On the eastern shore of the lake is Maing Thauk village. As it is half on land and half on water, it is linked by a long wooden bridge. The highlights here are its bustling market and the Maing Thauk Forest Monastery. The Forest Monastery also promises spectacular views over the lake.
Indein is famous for its crumbling ancient pagodas, which are currently being restored. Some of them include the Nyaung Oak and Swee Inn Thein Paya. The former is found immediately behind the village and has carvings of mythical creatures. The latter can be found at the top of a long covered walkway leading up the hill. The area has many densely-packed stupas (dome-shaped buildings erected as Buddhist shrines). Indein also has a busy market.
On the lake itself is the Nga Hpe Kyaung Monastery. Made of wood, it features an alluring meditation hall. Previously, it was renowned for its jumping cats, because the monks trained them to jump through hoops! The practice has stopped as it was thought as cruelty. Instead, a heritage house was erected, which is now a cat conservation centre and a sanctuary.
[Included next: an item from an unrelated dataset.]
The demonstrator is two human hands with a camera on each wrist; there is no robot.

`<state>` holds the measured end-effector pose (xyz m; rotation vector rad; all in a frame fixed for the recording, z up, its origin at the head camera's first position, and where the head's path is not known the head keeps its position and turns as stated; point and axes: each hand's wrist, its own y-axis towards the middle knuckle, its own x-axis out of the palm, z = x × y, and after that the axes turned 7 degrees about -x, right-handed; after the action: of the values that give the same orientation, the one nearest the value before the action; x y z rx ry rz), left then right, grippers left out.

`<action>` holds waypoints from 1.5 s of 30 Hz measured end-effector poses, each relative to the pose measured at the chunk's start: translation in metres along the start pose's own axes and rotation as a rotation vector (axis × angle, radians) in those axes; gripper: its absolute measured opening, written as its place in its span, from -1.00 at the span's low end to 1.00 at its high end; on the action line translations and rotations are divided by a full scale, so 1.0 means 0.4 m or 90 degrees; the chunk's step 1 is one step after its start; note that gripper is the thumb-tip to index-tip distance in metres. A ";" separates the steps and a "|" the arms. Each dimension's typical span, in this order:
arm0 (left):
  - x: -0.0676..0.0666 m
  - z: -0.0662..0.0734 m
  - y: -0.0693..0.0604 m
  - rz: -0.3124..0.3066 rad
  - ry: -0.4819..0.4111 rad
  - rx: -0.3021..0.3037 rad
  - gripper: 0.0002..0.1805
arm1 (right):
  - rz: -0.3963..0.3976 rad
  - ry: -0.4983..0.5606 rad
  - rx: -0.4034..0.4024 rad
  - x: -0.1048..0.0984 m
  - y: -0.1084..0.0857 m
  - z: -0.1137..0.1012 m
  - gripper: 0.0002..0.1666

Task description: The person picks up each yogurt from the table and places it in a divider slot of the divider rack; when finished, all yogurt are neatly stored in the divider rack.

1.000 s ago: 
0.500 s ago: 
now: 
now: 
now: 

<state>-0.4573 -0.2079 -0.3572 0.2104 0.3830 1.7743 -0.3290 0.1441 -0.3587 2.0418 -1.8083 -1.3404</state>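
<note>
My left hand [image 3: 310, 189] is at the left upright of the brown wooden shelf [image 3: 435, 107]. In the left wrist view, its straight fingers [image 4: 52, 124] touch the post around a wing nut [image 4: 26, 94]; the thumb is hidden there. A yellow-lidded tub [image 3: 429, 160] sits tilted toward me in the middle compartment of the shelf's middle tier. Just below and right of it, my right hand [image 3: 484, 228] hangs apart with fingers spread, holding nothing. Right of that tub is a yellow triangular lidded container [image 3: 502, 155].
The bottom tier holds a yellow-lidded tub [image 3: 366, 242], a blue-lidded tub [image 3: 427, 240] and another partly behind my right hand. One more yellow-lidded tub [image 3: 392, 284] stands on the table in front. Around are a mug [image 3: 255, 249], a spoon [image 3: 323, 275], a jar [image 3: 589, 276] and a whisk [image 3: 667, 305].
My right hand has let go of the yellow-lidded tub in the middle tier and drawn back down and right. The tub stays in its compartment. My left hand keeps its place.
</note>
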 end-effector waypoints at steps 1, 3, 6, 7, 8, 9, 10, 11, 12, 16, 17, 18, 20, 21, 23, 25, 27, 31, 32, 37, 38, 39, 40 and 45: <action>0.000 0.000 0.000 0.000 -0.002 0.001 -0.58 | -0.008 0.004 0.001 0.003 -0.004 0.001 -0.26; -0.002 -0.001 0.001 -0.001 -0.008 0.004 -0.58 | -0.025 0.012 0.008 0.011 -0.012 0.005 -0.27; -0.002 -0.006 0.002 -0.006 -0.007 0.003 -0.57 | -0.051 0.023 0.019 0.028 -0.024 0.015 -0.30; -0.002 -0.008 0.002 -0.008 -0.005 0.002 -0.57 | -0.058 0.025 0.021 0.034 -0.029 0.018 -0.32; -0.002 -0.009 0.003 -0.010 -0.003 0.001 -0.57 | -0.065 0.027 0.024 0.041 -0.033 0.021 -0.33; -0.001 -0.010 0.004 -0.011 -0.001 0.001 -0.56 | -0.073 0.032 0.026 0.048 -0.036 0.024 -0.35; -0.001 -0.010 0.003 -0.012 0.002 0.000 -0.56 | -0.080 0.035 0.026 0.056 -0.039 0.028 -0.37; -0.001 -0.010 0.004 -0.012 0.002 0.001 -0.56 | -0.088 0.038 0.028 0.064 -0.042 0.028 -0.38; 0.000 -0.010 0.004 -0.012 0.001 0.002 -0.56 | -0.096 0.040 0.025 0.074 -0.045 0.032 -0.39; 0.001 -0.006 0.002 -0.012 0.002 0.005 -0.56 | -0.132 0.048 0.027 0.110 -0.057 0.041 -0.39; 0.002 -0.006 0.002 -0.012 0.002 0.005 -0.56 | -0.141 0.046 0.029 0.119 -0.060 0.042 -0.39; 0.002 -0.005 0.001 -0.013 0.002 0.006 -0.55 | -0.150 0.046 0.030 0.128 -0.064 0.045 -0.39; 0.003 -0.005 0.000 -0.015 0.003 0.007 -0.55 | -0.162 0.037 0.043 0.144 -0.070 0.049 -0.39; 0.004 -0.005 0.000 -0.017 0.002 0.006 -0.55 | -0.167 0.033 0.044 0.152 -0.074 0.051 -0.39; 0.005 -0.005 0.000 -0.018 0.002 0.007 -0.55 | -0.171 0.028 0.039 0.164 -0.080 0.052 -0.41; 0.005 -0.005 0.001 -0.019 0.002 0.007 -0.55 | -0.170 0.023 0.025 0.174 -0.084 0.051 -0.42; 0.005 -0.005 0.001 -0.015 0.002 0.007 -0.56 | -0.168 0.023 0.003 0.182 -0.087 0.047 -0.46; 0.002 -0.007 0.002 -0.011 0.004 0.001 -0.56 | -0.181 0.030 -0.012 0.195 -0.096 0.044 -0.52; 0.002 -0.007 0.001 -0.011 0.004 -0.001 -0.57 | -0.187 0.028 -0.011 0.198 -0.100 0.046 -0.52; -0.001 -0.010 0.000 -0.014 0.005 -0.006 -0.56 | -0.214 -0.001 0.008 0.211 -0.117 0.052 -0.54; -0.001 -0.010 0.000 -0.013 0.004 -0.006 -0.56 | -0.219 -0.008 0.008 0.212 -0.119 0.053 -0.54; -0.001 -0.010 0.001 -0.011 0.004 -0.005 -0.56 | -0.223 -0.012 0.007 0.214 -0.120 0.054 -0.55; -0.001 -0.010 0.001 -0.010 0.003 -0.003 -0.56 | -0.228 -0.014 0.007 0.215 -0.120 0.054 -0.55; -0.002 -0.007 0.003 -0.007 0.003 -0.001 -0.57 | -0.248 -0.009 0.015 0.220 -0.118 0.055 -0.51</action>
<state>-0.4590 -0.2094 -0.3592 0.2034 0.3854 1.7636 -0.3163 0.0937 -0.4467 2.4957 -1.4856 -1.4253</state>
Wine lovers can't miss the Red Mountain Estate Vineyard, to the hills east of Inle Lake. This is one of the only two wine vineyards in Myanmar. If the inexpensive wine menu is not tempting enough, there are also stunning views over the lake.
How to get there
The easiest way is by domestic flight from Yangon or Mandalay to Heho, which is an hour by taxi from the lake itself. It takes about K40,000 to go to Nyaung Shwe. That’s pricey, but if you share it with other travellers, it might be worth it. It might be worth checking with your guesthouse for transfers too. The inexpensive way to get to Inle is by bus. It costs about USD14-20 for a 12-hour ride from Yangon or USD12 for a 7 to 8-hour ride from Mandalay. The other option is by train. Depart from Kalaw, Thazi or Yangon to Shwe Nyaung. The train journey from Yangon is a gruelling 30 hours, which includes a 5-hour stop in Thazi. However, passengers can rest and sleep onboard. The lower class tickets cost about K4,000, and upper class ones K9,400.